[[ DATASET CONTENT open ]]

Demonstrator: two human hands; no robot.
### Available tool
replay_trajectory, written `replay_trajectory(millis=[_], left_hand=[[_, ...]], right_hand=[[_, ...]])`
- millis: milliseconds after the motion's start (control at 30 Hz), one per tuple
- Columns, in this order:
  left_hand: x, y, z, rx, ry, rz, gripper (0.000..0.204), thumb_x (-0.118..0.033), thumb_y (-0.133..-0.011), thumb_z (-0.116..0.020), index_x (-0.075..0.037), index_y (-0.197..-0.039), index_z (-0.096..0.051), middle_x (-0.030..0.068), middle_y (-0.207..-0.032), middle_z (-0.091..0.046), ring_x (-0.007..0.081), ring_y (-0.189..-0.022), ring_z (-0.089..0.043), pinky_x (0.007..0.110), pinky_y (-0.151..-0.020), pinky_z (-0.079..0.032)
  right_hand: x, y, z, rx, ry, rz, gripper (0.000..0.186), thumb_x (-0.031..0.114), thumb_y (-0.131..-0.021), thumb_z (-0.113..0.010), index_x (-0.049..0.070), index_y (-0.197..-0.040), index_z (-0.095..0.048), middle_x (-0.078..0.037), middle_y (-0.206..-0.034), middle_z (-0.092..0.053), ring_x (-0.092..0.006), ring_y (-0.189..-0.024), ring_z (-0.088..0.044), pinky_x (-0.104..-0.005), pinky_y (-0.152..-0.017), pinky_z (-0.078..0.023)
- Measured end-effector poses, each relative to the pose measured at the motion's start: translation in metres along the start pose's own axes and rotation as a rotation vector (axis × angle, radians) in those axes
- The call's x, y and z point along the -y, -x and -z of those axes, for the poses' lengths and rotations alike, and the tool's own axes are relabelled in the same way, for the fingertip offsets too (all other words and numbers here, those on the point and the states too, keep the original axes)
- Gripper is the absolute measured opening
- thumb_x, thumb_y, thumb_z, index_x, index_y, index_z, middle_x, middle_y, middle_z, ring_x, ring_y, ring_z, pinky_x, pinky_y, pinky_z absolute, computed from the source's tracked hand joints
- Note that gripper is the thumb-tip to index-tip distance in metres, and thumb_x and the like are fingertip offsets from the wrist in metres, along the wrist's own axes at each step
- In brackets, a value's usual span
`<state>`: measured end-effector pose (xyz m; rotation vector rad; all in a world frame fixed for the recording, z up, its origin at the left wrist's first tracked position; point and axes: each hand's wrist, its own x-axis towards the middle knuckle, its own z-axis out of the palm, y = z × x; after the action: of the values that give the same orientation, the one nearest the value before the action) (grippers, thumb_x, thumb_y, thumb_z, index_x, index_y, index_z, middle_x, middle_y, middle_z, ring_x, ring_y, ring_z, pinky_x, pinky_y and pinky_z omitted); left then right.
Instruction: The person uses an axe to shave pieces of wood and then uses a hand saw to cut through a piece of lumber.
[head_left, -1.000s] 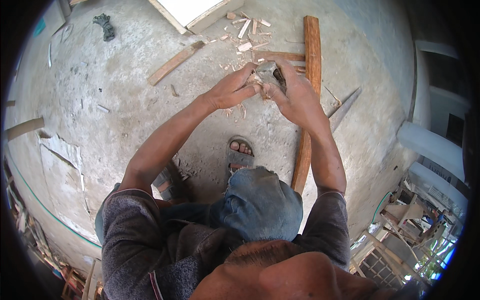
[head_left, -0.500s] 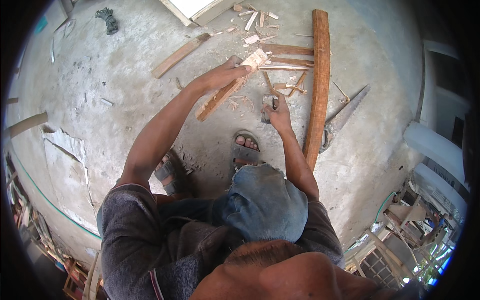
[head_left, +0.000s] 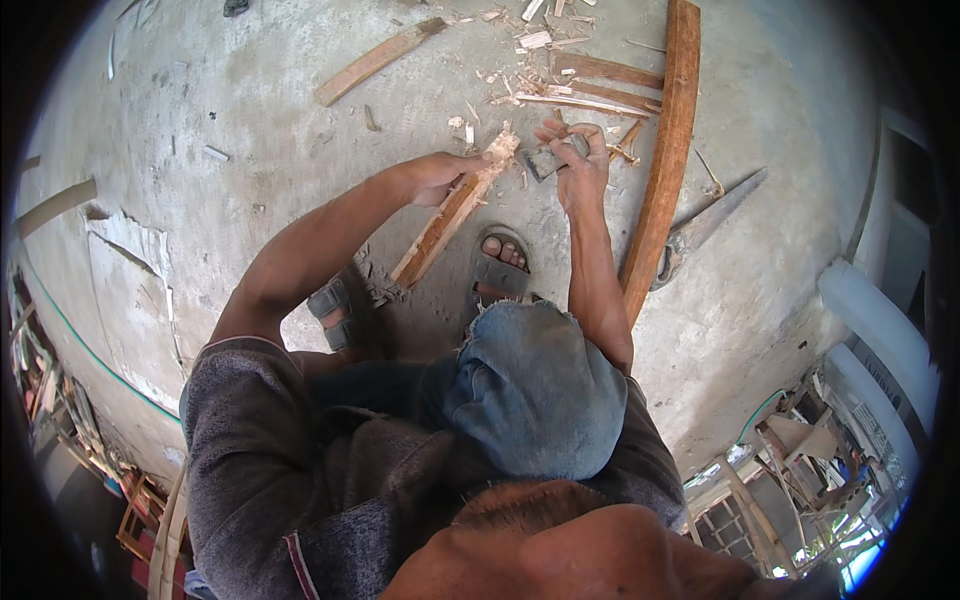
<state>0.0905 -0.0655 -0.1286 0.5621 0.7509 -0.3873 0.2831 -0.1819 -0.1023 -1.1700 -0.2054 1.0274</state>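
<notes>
Wood (head_left: 436, 236) | upper part clasped in left hand (head_left: 440, 178), lower end slanting out below | pale, splintered top; brown face | right hand (head_left: 583, 172) clasping grey tool (head_left: 543, 164)

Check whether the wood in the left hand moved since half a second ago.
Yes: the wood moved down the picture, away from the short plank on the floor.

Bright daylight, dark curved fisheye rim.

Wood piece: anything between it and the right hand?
Only the grey tool, gripped by the right hand, on the side facing the wood piece. Nothing else visible stands between; the left hand holds the wood piece from the left.
</notes>
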Motion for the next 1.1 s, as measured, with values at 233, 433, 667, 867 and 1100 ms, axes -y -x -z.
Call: replay_trajectory(millis=[233,433,667,867,1100], left_hand=[[0.006,0.017,0.002,-0.128,-0.100,0.096,0.065,-0.050,-0.091,-0.061,0.003,-0.126,-0.049,0.0147,-0.116,-0.059,0.0220,-0.099,-0.061,0.040,-0.079,-0.054],[0.008,0.054,0.002,0.070,-0.049,0.124,0.061,-0.036,-0.092,-0.063,-0.003,-0.137,-0.040,0.0136,-0.119,-0.058,0.0204,-0.092,-0.063,0.037,-0.076,-0.054],[-0.013,0.106,0.002,-0.093,-0.223,0.124,0.058,-0.028,-0.093,-0.061,-0.005,-0.140,-0.035,0.0103,-0.111,-0.059,0.0172,-0.080,-0.061,0.032,-0.070,-0.054],[-0.047,0.107,-0.015,-0.208,-0.409,-0.008,0.057,-0.031,-0.096,-0.056,-0.008,-0.143,-0.033,0.0086,-0.100,-0.059,0.0145,-0.071,-0.059,0.031,-0.066,-0.053],[-0.077,0.084,-0.038,-0.201,-0.406,-0.012,0.061,-0.034,-0.095,-0.057,-0.009,-0.144,-0.032,0.0082,-0.098,-0.060,0.0157,-0.069,-0.060,0.032,-0.059,-0.054]], right_hand=[[-0.022,0.002,-0.039,0.214,0.570,0.448,0.015,0.002,-0.081,-0.068,0.003,-0.094,-0.062,-0.006,-0.090,-0.065,-0.0137,-0.086,-0.060,-0.0280,-0.081,-0.047],[-0.059,0.001,-0.032,0.367,0.594,0.230,0.018,0.020,-0.091,-0.064,0.002,-0.092,-0.063,-0.003,-0.077,-0.062,-0.0076,-0.071,-0.056,-0.0256,-0.065,-0.046],[-0.035,0.024,-0.015,0.130,0.776,0.206,0.022,0.022,-0.094,-0.057,0.001,-0.091,-0.059,-0.008,-0.070,-0.061,-0.0151,-0.066,-0.057,-0.0317,-0.061,-0.046],[-0.028,0.076,0.066,-0.012,1.147,0.060,0.024,0.023,-0.093,-0.057,0.000,-0.091,-0.059,-0.018,-0.073,-0.062,-0.0286,-0.069,-0.063,-0.0381,-0.066,-0.048],[-0.050,0.099,0.099,0.006,0.842,-0.063,0.023,0.025,-0.092,-0.059,0.003,-0.084,-0.058,-0.003,-0.063,-0.051,-0.0128,-0.059,-0.048,-0.0288,-0.056,-0.040]])
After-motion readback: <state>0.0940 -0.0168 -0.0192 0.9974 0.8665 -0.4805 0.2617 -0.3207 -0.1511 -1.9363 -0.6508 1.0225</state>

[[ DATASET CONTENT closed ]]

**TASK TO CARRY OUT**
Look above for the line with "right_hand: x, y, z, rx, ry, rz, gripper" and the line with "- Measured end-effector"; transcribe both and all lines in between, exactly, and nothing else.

**RESULT FOR THIS EXERCISE**
  right_hand: x, y, z, rx, ry, rz, gripper (0.000..0.186), thumb_x (-0.031..0.114), thumb_y (-0.131..-0.021), thumb_z (-0.113..0.010), index_x (-0.049..0.070), index_y (-0.197..-0.040), index_z (-0.095..0.048), middle_x (-0.078..0.037), middle_y (-0.206..-0.034), middle_z (-0.092..0.053), ring_x (-0.092..0.006), ring_y (-0.189..-0.024), ring_z (-0.088..0.044), pinky_x (-0.104..-0.005), pinky_y (-0.152..-0.017), pinky_z (-0.078..0.023)
- Measured end-effector poses, each relative to the pose measured at the motion's start: translation in metres along the start pose's own axes and rotation as a rotation vector (axis × angle, radians) in those axes

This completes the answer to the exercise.